I might drop a longer autistic essay on my complete thoughts, but i'll keep it digestible for this post.
2020 pandemic increased the time between i saw some close friends. Many retreated into excessive video gaming or streaming video to pass the time and it was clear that even to the music they were listening to they wanted to go back.
To when in particular, depended on the person, some high school, some their early years of playing playstation and watching cartoons. This combined with a massive downgrade in all media popular or not since 2020, and everything old is new again.
I think nostalgia is a drug, and it certainly doesn't hit as hard the second time. If you hear the opening theme to some TV show that escaped your memory, entire associated memories can come rushing back, but revisit it again and its certainly not as strong. This is especially true if its something that did not escape your memory (ie still popular), but its just been a few years since you've consoomed / listened to it. Some beautiful potential customers don't seem to notice the diminishing returns, i don't want to call out any particular group of people but let's just say Pokemon fans. That warm fuzzy feeling recreating the joys of the past isn't enough, and suddenly the desire to revisit the past becomes a desire to live in the past I'm guilty of this in some aspects, I started to listen to popular music (slightly) before my childhood of artists that i loathed their fans growing up, or somehow escaped the zeitgeist of having to listen to it at all (immediate friends/family weren't big into top 40/radio). In all honesty, most of it is pretty good, some even great, but it can hurt because the enjoyment is always layered in similar production style / lyrical style to whatever period i'm nostalgic for. I think the K-hole part of the addiction is when one formally swears off discovery of new experiences, only to relive the same memories experienced, I was only able to get out (still a cope by me) because i'm seeking new experiences in the world of yesterday, new artists, tv shows i disliked as a kid for no reason, etc (what the hell Malcom in the Middle is actually funny).

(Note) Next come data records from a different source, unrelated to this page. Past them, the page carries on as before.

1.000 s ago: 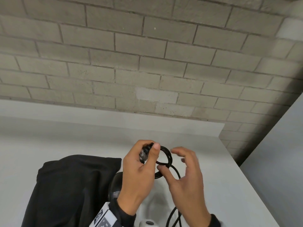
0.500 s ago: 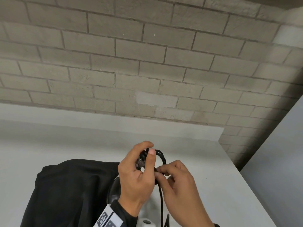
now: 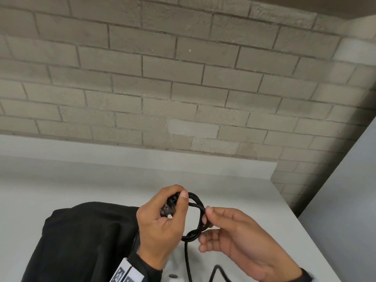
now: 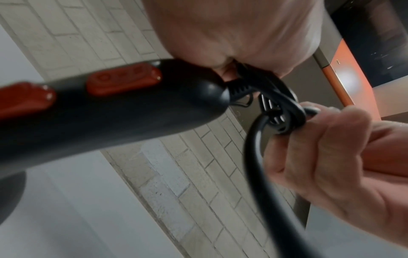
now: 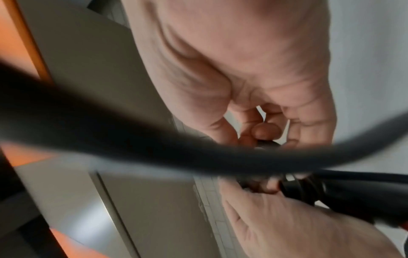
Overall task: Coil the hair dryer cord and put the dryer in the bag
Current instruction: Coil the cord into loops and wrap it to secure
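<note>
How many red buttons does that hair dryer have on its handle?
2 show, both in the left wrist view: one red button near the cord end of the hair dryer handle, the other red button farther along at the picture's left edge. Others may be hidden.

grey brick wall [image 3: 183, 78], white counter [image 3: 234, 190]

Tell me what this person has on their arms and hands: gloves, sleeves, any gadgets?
No gloves: both the left hand and the right hand are bare. Dark long sleeves reach each wrist. The left sleeve's cuff carries a white band printed with black square code markings. No rings or watch show.
</note>
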The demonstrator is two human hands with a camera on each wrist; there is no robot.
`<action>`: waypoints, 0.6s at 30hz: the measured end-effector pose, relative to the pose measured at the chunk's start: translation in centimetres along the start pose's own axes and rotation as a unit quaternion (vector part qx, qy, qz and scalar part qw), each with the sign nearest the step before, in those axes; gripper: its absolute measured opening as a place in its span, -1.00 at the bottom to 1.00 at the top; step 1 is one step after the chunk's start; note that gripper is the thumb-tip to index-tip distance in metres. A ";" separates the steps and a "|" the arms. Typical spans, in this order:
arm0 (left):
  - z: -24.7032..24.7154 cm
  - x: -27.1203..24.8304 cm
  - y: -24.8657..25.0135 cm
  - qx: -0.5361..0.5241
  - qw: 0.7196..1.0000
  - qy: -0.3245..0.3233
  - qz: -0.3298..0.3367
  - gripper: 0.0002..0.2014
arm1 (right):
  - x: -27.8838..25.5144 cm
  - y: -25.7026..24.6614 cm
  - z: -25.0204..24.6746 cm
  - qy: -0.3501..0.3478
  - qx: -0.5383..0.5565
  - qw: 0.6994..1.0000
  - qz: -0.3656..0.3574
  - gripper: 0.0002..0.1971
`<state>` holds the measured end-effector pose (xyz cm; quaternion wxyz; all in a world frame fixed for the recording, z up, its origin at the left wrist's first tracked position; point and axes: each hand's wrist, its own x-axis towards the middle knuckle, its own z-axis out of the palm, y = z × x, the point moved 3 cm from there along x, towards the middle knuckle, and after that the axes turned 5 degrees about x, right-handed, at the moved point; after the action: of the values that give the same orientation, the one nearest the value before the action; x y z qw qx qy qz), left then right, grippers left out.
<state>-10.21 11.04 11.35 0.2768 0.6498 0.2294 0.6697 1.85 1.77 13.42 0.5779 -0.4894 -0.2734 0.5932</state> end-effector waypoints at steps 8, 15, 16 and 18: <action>0.0 0.5 0.0 0.042 0.999 0.012 0.018 -0.93 | -1.1 0.0 -0.1 0.044 -0.121 0.989 -0.070 -0.65; 0.6 0.8 -0.1 0.049 0.998 0.020 0.022 -0.90 | -1.4 1.4 0.2 0.097 -0.273 0.932 -0.217 -0.93; 0.6 0.8 -0.2 0.050 0.998 0.020 0.019 -0.90 | -1.3 1.2 0.1 0.099 -0.249 0.941 -0.208 -0.96; 0.6 0.9 -0.4 0.049 0.999 0.018 0.013 -0.91 | -1.1 0.7 -0.3 0.077 -0.155 0.971 -0.163 -0.84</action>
<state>-9.56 11.87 11.80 0.2319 0.6531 0.2587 0.6729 1.68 0.49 12.98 0.6032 -0.5657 -0.3926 0.4024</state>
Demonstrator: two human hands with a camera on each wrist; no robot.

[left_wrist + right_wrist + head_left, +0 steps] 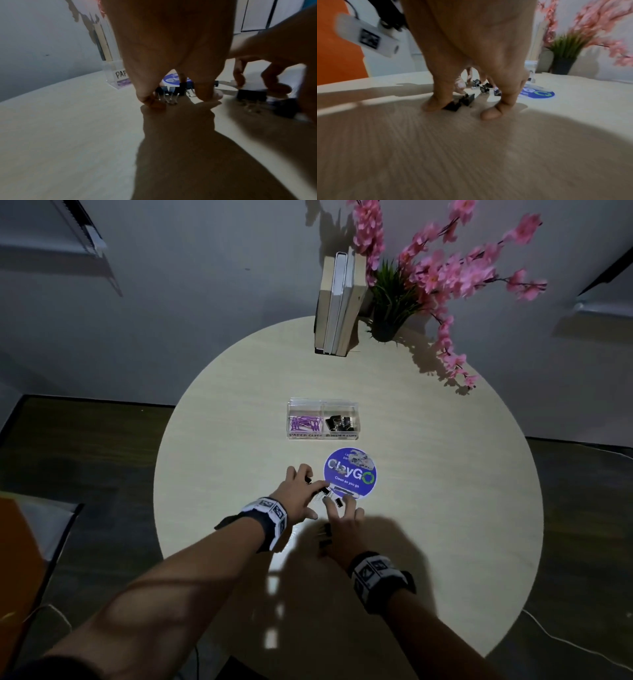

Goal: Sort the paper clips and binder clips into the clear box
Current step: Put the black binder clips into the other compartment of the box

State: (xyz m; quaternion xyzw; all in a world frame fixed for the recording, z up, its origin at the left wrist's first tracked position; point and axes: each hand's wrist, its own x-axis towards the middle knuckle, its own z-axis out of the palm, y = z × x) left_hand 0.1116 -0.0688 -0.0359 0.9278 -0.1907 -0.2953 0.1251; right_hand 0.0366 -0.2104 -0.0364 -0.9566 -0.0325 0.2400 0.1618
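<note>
Several black binder clips [330,497] are left loose on the round table [445,474], beside a blue sticker [350,473], near the person. Both hands are lowered over this cluster. Left hand [301,496] is spread, fingertips on the table around a few clips; whether one is actually pinched cannot be told. Right hand [342,525] is likewise arched over clips, thumb and fingers touching the tabletop beside two black clips [460,102]; a firm grip cannot be confirmed either. The clear box [322,419] is set farther off, past the sticker, well apart from the hands. Its left compartment is filled with purple paper clips [305,423], its right with binder clips [339,422]. No loose paper clips are seen, so the gathering of remaining binder clips is judged to be the step in hand, task well advanced. Next, a secure pinch is called for, then a carry to the right compartment.
</note>
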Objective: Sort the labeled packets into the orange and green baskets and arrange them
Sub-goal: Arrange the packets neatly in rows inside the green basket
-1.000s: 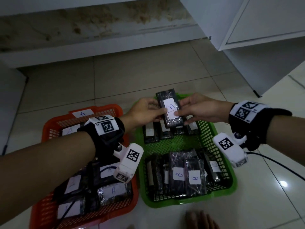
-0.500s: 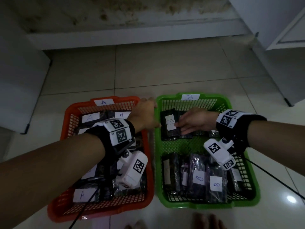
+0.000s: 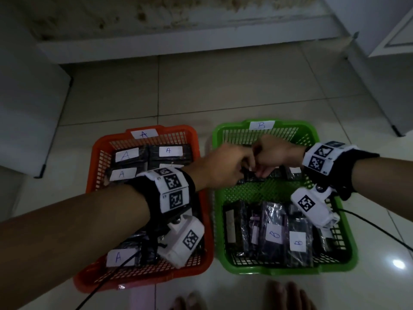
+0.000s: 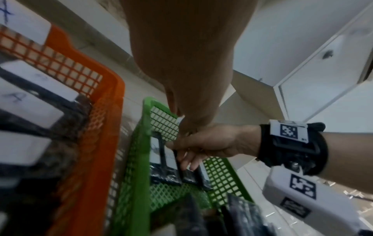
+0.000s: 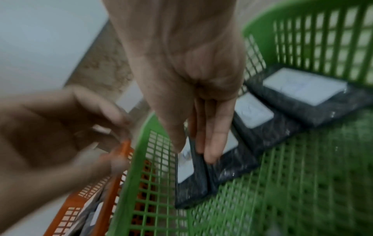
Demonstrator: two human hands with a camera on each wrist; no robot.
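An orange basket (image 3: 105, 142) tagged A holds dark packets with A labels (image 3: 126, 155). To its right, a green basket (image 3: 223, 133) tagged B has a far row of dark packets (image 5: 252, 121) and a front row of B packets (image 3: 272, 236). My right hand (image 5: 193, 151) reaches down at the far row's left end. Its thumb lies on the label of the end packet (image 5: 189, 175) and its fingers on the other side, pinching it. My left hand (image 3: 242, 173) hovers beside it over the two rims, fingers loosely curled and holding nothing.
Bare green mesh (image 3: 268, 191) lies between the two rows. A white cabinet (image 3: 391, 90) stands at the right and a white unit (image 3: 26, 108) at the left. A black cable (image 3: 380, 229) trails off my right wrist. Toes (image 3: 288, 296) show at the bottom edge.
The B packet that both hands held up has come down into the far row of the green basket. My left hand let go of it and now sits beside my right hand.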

The problem that i will face, and the real magic melancholy of nostalgia is that in a high enough dose, you can either use it or abuse it to rewrite your own memories. Suddenly x band was "part of my childhood" in my mind despite me never owning a CD by them, enough of the aforementioned Malcom in the Middle and i might tell my kids i grew up watching it. If this got too media intensive, take it as a general front and you can kind of see a new age of the baby boomer mythos for my generation (remember the initial pushback of those 90s kids posts?) So over time we can see how a myriad of different experiences of growing up in the 1960s became reduced to a series of products and media (Fleetwood mac records, Ford Mustang convertible, The Graduate/Star Wars depending on early or later in that generation).
So really, despite these random observations, the high of nostalgia is really great, especially with a critical voice in your held occasionally calling out the bullshit, but sometimes things in the past were better, but i can't talk about schooling and such without PL, so sorry for the media focus. People taking a very impersonal approach to nostalgia tying it neatly with political currents might be missing the forest for the trees. Barring 9/11 and the associated conflict(s) after, I don't think there was a definitive turning point for when global events directly made my life worse, everything with political correctness, social standards, and technology's increasing role in forwarding both was a gradual slide into oblivion so its hard to feel nostalgic for any particular time, especially after learning those wheels were in motion far before i was born. But maybe i'm really just nostalgic for when i was naive and didn't know so much about how wrong i was then.
tl;dr thank god time travel doesn't exist, because it would consume me where i can avoid other vices. Also it can help to find IRL or online cases of arrested development in your life to remind you of how bad it can be - lots of popular youtubers are hitting 40 and not taking it too well, that big four decade anniversary turned the quirky 90s kid rambings of Regular Car Reviews into a gay therapy session about missed opportunities and he's very much wishing it was 1999.